[Items from a data source]
****************************************

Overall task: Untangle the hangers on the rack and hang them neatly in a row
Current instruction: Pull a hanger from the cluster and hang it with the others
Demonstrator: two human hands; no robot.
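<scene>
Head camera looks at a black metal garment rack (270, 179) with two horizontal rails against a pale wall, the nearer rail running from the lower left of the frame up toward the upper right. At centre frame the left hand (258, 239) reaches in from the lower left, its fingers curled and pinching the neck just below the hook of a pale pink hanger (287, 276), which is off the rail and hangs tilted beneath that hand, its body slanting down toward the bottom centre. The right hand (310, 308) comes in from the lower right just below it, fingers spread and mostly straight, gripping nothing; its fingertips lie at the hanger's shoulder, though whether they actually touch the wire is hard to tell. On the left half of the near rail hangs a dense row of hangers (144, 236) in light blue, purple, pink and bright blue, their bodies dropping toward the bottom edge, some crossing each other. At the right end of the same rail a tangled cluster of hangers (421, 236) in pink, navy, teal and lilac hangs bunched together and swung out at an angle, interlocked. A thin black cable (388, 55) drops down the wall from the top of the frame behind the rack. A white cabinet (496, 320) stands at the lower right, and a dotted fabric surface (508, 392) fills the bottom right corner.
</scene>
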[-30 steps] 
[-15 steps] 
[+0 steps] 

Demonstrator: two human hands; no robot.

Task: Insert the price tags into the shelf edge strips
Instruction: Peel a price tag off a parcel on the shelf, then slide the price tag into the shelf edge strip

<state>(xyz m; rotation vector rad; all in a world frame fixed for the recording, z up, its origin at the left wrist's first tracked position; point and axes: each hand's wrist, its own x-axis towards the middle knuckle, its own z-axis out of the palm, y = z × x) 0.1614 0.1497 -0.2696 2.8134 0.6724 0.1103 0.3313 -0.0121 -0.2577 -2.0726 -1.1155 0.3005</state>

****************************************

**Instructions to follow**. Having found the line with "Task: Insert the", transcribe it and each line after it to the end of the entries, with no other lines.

**Answer space**.
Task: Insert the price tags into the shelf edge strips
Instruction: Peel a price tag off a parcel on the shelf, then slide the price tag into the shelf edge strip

<state>(xyz m; rotation vector rad; all in a world frame fixed for the recording, z up, its origin at the left wrist's first tracked position; point and axes: each hand's wrist, its own x-axis towards the middle knuckle, its own z-axis out of the palm, y = z × x) 0.1614 0.1497 -0.2696 2.8134 0.6724 0.1103 0.3313 -0.0121 -0.2577 -2.0726 -1.1155 0.3005</state>

This output has been written out in full.